**EXERCISE DESCRIPTION**
Write out all of the lines below, exactly and completely.

━━━ GIVEN DATA

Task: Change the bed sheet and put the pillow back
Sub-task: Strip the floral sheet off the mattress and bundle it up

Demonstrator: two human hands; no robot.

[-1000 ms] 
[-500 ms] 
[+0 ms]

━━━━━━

**ANSWER TO THIS PROBLEM**
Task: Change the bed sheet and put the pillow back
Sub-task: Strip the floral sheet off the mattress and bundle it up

Demonstrator: two human hands; no robot.

[-1000 ms] 
[-500 ms] 
[+0 ms]

No part of the exercise remains unanswered.